◆ Exercise data:
━━━━━━━━
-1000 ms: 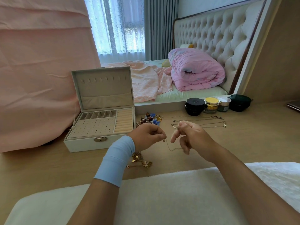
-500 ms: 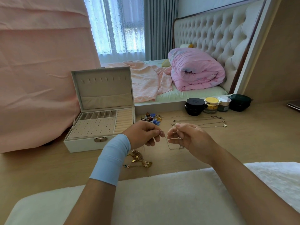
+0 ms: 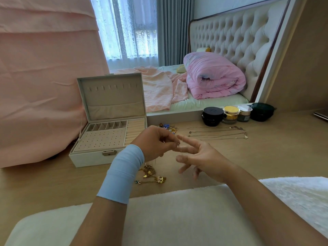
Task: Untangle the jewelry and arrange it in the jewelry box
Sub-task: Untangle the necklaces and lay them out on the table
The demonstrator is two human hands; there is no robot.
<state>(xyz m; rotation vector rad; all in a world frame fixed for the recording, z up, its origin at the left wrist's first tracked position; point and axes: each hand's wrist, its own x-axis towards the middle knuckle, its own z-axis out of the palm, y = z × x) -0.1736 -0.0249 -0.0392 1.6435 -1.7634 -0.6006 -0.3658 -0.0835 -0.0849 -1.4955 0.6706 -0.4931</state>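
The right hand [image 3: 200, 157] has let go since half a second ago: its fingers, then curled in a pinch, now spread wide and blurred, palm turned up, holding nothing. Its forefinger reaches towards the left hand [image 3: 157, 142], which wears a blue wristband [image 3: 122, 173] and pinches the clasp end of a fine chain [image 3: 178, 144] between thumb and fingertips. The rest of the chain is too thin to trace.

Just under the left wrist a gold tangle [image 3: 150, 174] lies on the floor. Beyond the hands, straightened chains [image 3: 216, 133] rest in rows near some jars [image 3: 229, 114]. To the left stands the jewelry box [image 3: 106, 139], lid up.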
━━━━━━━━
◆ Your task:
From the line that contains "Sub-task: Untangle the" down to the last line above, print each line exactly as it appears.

◆ Finished task:
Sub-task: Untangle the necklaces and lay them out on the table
The demonstrator is two human hands; there is no robot.
<state>(xyz m; rotation vector rad; all in a world frame fixed for the recording, z up, its origin at the left wrist's first tracked position; point and axes: each hand's wrist, its own x-axis towards the middle knuckle, its own z-axis out of the palm, y = z × x) -0.1736 -0.0249 -0.0392 1.6435 -1.7634 -0.6006 -0.3658 -0.0835 -0.0849 -1.4955 0.6706 -0.4931</state>
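The right hand [image 3: 200, 157] has let go since half a second ago: its fingers, then curled in a pinch, now spread wide and blurred, palm turned up, holding nothing. Its forefinger reaches towards the left hand [image 3: 157, 142], which wears a blue wristband [image 3: 122, 173] and pinches the clasp end of a fine chain [image 3: 178, 144] between thumb and fingertips. The rest of the chain is too thin to trace.

Just under the left wrist a gold tangle [image 3: 150, 174] lies on the floor. Beyond the hands, straightened chains [image 3: 216, 133] rest in rows near some jars [image 3: 229, 114]. To the left stands the jewelry box [image 3: 106, 139], lid up.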

Nothing remains to be added to the exercise.